Task to complete: From the line containing "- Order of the" down to the line containing "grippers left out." in the records below, reproduce every line exactly, ends included, and omit all others.

Stored items from a collection:

Segment Open

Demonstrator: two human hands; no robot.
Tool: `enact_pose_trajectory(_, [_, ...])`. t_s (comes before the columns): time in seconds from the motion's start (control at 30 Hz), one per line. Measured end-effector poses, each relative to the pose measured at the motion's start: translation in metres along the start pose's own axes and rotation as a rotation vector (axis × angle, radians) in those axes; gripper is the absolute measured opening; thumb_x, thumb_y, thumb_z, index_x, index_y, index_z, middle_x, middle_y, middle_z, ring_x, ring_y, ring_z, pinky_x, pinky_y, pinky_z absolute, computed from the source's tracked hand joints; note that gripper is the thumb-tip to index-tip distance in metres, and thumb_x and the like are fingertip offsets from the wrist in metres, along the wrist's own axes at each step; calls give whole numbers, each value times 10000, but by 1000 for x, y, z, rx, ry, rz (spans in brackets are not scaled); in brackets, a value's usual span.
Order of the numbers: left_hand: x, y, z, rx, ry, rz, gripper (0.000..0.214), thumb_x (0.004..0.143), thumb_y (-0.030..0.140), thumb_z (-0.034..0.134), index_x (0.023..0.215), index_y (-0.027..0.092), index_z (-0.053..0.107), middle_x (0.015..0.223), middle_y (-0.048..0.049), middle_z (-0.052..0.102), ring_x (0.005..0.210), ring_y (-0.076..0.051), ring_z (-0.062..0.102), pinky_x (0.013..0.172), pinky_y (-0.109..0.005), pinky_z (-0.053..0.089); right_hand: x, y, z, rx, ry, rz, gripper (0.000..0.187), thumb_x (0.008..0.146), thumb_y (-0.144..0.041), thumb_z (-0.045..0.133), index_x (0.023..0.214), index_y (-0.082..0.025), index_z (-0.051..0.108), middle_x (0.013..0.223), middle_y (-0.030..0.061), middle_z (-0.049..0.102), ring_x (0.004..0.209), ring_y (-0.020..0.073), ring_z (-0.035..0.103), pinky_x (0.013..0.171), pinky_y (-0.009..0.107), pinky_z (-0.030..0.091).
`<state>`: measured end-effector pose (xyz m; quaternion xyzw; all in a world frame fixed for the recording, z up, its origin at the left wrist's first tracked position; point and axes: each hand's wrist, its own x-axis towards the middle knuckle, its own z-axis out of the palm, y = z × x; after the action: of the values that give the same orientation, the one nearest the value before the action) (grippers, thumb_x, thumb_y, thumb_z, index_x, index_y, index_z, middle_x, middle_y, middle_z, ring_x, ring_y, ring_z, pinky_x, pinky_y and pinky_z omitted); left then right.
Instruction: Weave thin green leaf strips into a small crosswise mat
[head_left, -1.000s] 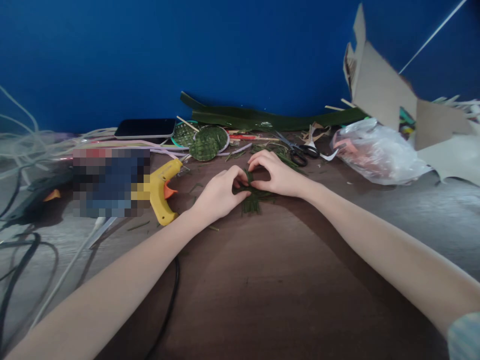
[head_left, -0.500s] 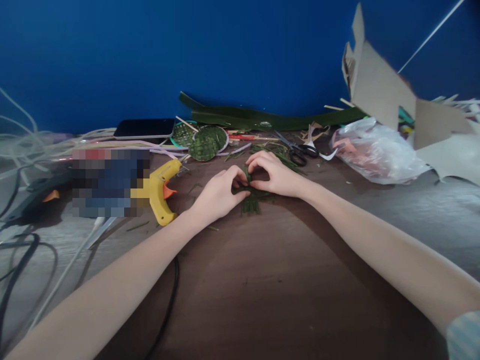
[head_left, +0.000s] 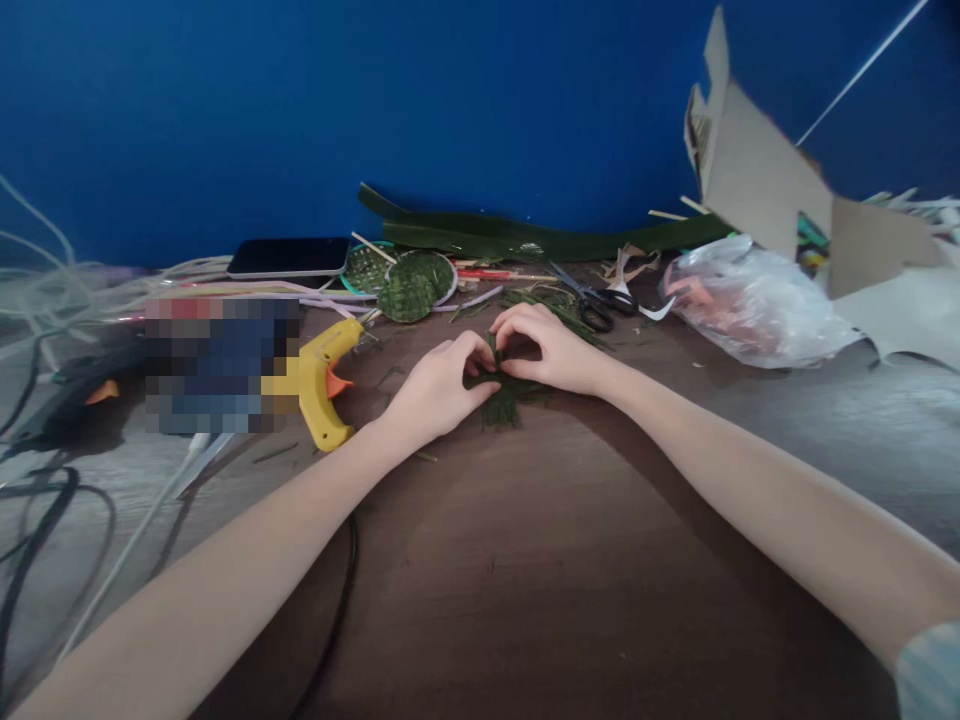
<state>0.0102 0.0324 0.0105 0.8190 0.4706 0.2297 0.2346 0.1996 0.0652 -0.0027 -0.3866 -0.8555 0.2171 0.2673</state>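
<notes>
L hand (head_left: pixel 442 385) & R hand (head_left: pixel 559 350) meet at centre, each w/ thumb & fingers curled in, pinching a small bunch of green leaf strips (head_left: pixel 501 408) btwn them. The bunch is low on the brown counter (head_left: pixel 480 560), frayed ends fanning out toward the wearer; its upper part is partly hidden by fingers, so can't tell exactly how the strips cross. The 2 hands' fingertips are v. close; can't tell if they touch each other.

Left of L hand: yellow glue gun (head_left: pixel 324 400) w/ orange trigger, its rear end cut off by a pixelated patch (head_left: pixel 223 365). Further left, a dark tool (head_left: pixel 75 395), also w/ an orange part. A black cord (head_left: pixel 346 590) runs under the L forearm.

Behind the hands: round woven green pieces (head_left: pixel 409 288), at least 2, overlapping, w/ a phone (head_left: pixel 291 256) just left, screen dark. Black-handled scissors (head_left: pixel 598 315) lie behind R hand, nr loose green scraps. A long dark-green leaf (head_left: pixel 540 240) stretches along the blue wall (head_left: pixel 480 100). Far right: clear plastic bag (head_left: pixel 757 310) w/ something pinkish inside, next to opened cardboard (head_left: pixel 757 170).
</notes>
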Motion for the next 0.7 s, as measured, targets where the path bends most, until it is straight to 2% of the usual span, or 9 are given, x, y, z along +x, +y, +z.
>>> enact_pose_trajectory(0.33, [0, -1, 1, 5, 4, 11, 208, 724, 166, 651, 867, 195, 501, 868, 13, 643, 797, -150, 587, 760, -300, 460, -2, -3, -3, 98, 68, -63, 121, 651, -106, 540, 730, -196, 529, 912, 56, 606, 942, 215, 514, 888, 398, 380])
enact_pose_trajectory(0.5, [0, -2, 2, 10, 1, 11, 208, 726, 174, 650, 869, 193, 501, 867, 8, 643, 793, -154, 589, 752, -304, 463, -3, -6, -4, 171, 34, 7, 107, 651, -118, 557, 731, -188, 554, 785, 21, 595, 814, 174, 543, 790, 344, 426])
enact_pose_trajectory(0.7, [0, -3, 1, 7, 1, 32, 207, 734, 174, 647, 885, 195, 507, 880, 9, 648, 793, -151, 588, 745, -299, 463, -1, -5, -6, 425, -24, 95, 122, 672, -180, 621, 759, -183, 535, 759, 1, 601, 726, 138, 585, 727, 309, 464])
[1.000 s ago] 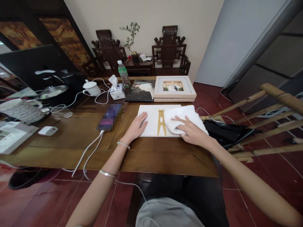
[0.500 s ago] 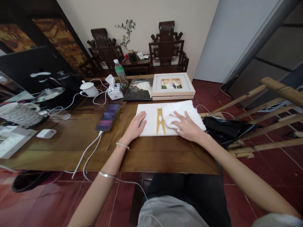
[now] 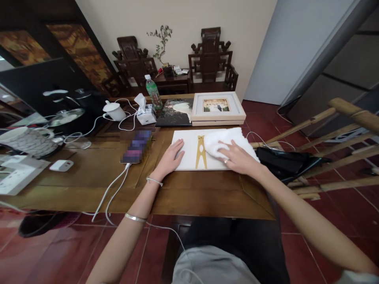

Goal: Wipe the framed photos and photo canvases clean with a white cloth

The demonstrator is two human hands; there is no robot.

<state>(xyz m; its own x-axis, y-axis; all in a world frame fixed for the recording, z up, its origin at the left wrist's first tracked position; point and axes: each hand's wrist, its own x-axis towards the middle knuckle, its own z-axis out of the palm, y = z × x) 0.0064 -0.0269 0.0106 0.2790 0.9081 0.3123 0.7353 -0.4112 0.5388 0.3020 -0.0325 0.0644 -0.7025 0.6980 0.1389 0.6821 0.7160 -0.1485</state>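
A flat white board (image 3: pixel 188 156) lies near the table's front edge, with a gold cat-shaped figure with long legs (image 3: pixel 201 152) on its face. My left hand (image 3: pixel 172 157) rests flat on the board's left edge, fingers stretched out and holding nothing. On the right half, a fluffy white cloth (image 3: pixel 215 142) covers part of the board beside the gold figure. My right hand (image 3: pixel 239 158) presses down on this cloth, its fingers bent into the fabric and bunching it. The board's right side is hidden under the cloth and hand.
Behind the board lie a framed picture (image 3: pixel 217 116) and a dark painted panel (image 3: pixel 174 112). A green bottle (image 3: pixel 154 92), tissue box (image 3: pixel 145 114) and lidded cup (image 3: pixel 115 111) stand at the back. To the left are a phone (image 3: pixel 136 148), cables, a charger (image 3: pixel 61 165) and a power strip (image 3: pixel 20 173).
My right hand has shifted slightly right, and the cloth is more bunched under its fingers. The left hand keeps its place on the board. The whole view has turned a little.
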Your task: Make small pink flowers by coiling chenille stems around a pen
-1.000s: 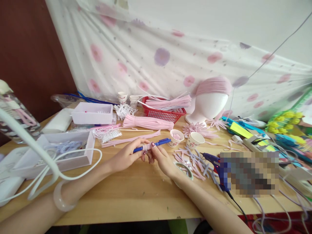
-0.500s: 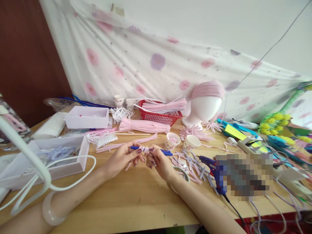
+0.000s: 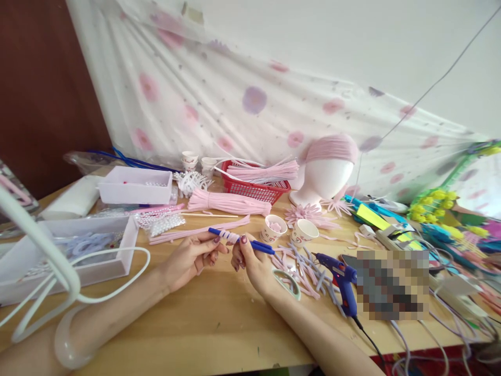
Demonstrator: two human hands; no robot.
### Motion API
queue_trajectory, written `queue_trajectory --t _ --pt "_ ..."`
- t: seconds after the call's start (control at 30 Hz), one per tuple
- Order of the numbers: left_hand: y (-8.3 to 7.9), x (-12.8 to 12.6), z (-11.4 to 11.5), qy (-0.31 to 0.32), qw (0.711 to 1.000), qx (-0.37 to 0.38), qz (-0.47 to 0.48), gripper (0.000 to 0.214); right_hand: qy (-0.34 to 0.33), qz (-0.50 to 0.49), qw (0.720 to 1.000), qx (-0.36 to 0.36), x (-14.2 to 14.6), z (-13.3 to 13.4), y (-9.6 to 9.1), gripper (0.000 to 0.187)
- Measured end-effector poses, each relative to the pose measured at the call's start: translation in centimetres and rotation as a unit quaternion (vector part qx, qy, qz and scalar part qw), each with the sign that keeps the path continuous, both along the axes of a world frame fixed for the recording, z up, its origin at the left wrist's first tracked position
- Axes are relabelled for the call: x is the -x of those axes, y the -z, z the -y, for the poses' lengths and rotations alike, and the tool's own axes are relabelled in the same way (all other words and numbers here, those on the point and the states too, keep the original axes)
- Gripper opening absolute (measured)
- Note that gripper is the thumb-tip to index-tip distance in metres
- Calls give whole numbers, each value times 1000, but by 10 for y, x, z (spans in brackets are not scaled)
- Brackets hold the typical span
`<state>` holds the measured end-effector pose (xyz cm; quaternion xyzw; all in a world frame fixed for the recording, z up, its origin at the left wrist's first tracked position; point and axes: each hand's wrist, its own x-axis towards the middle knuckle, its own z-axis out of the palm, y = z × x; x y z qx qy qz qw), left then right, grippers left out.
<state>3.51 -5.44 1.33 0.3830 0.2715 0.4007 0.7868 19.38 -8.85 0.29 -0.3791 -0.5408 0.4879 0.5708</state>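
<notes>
A blue pen (image 3: 261, 246) is held above the table, slanting down to the right, with a pale pink pipe cleaner (image 3: 230, 237) coiled in several turns near its left end. My right hand (image 3: 253, 265) is closed around the pen, the thumb lying along it just right of the coil. My left hand (image 3: 191, 259) pinches at the coil's left side, its thumb and fingers closed on the pipe cleaner's tail, mostly hidden by the fingers. Beyond my right hand stand two paper cups; the left cup (image 3: 271, 235) holds small pink pieces, and the other cup (image 3: 304, 237) is beside it.
A blue glue gun (image 3: 341, 279) lies right of cut pipe cleaner pieces (image 3: 301, 266) and a tape roll (image 3: 296, 291). Behind are a pink pipe cleaner bundle (image 3: 230, 202), a red basket (image 3: 250, 192) and a foam head (image 3: 326, 180). White trays (image 3: 129, 256) and a white cable stand left.
My hands have drawn slightly apart, and the coil on the pen now shows between them. My left hand has moved left and down. The view has shifted a little.
</notes>
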Motion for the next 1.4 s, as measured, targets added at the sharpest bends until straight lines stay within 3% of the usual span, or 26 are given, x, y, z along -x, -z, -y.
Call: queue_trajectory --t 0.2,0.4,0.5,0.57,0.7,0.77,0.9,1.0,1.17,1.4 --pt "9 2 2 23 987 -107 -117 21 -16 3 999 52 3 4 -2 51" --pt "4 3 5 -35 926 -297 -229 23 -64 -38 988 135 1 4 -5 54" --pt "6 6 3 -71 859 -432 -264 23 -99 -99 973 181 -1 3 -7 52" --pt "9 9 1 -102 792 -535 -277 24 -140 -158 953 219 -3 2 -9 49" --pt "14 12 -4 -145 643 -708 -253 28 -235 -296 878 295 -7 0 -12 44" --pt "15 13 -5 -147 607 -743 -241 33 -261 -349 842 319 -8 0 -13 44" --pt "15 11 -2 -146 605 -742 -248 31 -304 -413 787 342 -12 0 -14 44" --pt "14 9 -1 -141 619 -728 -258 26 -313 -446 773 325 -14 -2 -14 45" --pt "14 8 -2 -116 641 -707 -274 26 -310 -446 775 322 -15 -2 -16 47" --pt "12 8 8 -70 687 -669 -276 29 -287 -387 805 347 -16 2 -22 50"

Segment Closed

Answer space:
- Order of the numbers: left_hand: y (-8.3 to 7.9), x (-12.8 to 12.6), z (-11.4 to 11.5), qy (-0.31 to 0.32), qw (0.711 to 1.000), qx (-0.37 to 0.38), qz (-0.47 to 0.48), gripper (0.000 to 0.214); right_hand: qy (-0.34 to 0.33), qz (-0.50 to 0.49), qw (0.720 to 1.000), qx (-0.36 to 0.36), x (-14.2 to 14.6), z (-13.3 to 13.4), y (-9.6 to 9.1), gripper (0.000 to 0.187)
- Measured end-effector poses, each relative to the pose measured at the call's start: translation in centimetres and rotation as a unit quaternion (vector part qx, qy, qz and scalar part qw), each with the sign that keeps the path continuous, both along the axes of a world frame fixed for the recording, z up, its origin at the left wrist's first tracked position
- Axes are relabelled for the call: x is the -x of those axes, y the -z, z the -y, for the poses' lengths and rotations alike, and the tool's own axes are relabelled in the same way (all other words and numbers here, those on the point and the states too, keep the original axes)
- Gripper opening absolute (measured)
- Note that gripper is the thumb-tip to index-tip distance in metres
- Calls give whole numbers, each value times 1000, but by 10 for y, x, z (spans in brackets are not scaled)
- Brackets hold the typical span
`<state>` holds the measured end-effector pose (xyz cm; quaternion xyzw; all in a world frame fixed for the recording, z up, its origin at the left wrist's first tracked position; point and axes: each hand's wrist, its own x-axis towards the middle knuckle, its own z-axis out of the palm, y = z × x; x y z qx qy qz qw), left then right, grippers left out.

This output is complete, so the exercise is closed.